The AST Typing Problem

May 28, 2013

This Lambda the Ultimate post (dated 2010) describes a rather universal problem faced by compiler writers: how does one go about adding “extra information” (e.g. types) to an AST? (The post itself divides the problem into three components: adding the information to the data types, using the information to inform the construction of the node, and using the information to inform the destruction of a node—but I’m really only interested in the question of how you define your data type, not do things to it.) In this post, I want to sum up ways of solving the problem which were described in this post, and also take a look at what some real world compilers do. The running example lambda calculus looks like the following:

data Exp = Num Int
         | Bool Bool
         | Var Var
         | If Exp Exp Exp
         | Lambda Var Exp
         | App Exp Exp
data Type = TyInt | TyBool | TyArrow Type Type

Separate IR where nodes are decorated with types¶

The low-tech solution: if you need a new version of the IR with more information, just define a new IR type where each node can also carry the information. A trick to make these definitions more concise is to make a mutually recursive data structure. [1]

type TExp = (TExp', Type)
data TExp' = TNum Int
           | TBool Bool
           | TVar Var
           | TIf TExp TExp TExp
           | TLambda Var TExp
           | TApp TExp TExp

Despite (or perhaps because of) it’s simplicity, this approach is extremely popular among many compilers, especially in the ML community. A few examples include OCaml (parsetree/typedtree), MLton (AST/CoreML) and Ikarus Scheme. Part of the reason for this is that the transition from frontend language to typed language also comes with some other changes, and when a new AST is defined those changes can be combined in too.

Nullable field¶

The unprincipled solution: use one AST, but have an optional field in which you can slot in the information. [2]

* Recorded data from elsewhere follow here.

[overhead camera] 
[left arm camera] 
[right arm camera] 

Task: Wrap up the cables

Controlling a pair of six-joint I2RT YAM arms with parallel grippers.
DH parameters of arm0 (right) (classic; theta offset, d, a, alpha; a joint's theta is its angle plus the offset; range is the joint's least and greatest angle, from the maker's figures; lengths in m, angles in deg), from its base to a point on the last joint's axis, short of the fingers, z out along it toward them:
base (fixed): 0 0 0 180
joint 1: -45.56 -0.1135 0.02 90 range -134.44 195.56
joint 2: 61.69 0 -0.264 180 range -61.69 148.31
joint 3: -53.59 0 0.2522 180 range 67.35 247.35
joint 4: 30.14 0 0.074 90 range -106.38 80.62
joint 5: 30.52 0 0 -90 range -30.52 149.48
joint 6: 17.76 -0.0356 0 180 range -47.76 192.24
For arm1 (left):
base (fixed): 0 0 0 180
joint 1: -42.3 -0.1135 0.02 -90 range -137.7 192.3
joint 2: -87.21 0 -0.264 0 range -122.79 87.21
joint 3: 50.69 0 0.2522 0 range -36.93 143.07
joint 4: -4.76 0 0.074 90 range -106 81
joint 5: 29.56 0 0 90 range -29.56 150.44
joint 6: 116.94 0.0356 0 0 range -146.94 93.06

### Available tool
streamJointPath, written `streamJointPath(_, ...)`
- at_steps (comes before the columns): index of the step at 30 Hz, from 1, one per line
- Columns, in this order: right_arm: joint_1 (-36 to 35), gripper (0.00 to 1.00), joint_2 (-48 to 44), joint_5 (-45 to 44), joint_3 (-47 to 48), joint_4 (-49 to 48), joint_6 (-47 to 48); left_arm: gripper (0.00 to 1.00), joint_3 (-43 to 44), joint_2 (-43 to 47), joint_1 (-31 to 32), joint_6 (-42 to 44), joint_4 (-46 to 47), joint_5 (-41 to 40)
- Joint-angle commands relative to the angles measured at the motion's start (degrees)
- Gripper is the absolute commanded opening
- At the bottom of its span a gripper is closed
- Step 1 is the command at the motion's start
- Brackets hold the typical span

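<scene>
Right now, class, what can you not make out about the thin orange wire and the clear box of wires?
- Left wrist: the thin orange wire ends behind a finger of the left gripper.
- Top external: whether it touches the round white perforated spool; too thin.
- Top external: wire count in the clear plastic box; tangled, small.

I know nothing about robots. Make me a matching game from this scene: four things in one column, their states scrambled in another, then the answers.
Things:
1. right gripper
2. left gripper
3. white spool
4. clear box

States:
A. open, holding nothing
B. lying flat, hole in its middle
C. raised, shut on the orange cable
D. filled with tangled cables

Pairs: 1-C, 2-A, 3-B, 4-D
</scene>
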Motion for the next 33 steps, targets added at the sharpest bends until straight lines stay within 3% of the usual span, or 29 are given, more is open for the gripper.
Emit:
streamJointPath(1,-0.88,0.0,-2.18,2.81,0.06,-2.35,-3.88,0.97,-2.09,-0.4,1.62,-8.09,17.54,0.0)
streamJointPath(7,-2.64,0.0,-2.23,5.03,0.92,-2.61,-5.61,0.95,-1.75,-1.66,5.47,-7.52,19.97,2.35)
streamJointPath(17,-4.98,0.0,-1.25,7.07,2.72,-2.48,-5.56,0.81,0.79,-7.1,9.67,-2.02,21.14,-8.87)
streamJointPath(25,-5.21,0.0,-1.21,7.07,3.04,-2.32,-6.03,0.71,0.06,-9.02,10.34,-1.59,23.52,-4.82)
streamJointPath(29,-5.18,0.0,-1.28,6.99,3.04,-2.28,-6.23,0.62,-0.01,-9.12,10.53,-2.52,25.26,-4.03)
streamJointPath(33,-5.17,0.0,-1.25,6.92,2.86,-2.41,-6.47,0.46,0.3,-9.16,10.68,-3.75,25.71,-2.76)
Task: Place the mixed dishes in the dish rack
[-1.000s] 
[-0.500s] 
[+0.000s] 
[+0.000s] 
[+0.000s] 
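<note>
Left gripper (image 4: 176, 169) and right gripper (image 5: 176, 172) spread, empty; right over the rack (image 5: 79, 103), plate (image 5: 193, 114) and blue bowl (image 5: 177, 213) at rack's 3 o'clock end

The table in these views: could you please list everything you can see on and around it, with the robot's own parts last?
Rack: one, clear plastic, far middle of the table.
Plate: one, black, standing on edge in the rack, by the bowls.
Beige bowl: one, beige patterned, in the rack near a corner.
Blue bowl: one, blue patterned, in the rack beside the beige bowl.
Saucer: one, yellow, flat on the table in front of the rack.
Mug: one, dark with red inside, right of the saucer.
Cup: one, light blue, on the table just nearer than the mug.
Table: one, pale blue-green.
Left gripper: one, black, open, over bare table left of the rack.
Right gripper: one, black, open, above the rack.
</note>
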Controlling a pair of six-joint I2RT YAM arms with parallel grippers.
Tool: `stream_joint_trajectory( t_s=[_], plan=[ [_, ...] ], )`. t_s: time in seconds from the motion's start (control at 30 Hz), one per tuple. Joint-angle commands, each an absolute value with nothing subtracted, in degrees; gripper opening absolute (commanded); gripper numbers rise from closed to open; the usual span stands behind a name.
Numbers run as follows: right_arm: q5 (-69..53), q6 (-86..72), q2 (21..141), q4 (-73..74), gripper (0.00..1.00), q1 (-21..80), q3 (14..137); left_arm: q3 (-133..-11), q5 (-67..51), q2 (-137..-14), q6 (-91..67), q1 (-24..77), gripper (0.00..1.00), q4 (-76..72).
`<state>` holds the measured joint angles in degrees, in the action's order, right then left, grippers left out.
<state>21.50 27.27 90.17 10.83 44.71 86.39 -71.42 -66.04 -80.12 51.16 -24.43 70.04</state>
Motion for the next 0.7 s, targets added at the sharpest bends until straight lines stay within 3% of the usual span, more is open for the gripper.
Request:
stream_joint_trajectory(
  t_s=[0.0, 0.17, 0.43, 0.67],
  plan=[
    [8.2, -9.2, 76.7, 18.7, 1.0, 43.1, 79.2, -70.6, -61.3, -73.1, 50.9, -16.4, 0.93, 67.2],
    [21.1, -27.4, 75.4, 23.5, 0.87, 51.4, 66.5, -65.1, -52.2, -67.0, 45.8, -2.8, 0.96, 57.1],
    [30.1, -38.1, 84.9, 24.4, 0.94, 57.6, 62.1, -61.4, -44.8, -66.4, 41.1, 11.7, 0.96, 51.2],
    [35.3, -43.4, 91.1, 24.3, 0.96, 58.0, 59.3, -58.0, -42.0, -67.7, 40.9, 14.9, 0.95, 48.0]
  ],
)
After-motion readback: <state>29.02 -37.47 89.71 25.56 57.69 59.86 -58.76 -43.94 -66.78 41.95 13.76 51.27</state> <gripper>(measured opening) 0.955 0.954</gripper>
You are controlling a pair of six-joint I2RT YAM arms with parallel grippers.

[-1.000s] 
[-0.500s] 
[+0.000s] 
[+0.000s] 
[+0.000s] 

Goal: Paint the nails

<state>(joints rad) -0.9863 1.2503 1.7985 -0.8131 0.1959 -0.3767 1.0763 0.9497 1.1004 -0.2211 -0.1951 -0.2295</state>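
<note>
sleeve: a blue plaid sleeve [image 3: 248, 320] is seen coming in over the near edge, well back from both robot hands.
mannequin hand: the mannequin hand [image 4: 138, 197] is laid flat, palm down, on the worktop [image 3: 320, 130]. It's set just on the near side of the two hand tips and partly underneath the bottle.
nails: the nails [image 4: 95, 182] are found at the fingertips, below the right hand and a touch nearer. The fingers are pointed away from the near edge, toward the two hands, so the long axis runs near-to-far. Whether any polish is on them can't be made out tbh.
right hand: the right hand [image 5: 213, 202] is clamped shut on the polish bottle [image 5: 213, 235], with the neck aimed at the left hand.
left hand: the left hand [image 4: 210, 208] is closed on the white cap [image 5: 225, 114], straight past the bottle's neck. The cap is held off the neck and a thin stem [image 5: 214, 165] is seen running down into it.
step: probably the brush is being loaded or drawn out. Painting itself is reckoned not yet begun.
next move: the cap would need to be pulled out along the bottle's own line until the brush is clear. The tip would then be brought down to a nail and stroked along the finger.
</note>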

type TExp = (TExp', Maybe Type)
data TExp' = TNum Int
           | TBool Bool
           | TVar Var
           | TIf TExp TExp TExp
           | TLambda Var TExp
           | TApp TExp TExp

Presented without further comment.

Explicit typing¶

While closely related to the separate IR solution, an explicitly typed IR takes the approach of not decorating each node with a type, but arranging that the type of any given node can be quickly computed using only local information. [3]

data TExp = TNum Int
          | TBool Bool
          | TVar Var
          | TIf TExp TExp TExp
          | TLambda Var Type TExp
          | TApp TExp TExp

Here, the difference between TExp and Exp is very slight; the TLambda is annotated with an explicit type for the binder. As far as type-checking is concerned, this makes a world of difference: we no longer need to look outside a lambda to figure out what the binder could be.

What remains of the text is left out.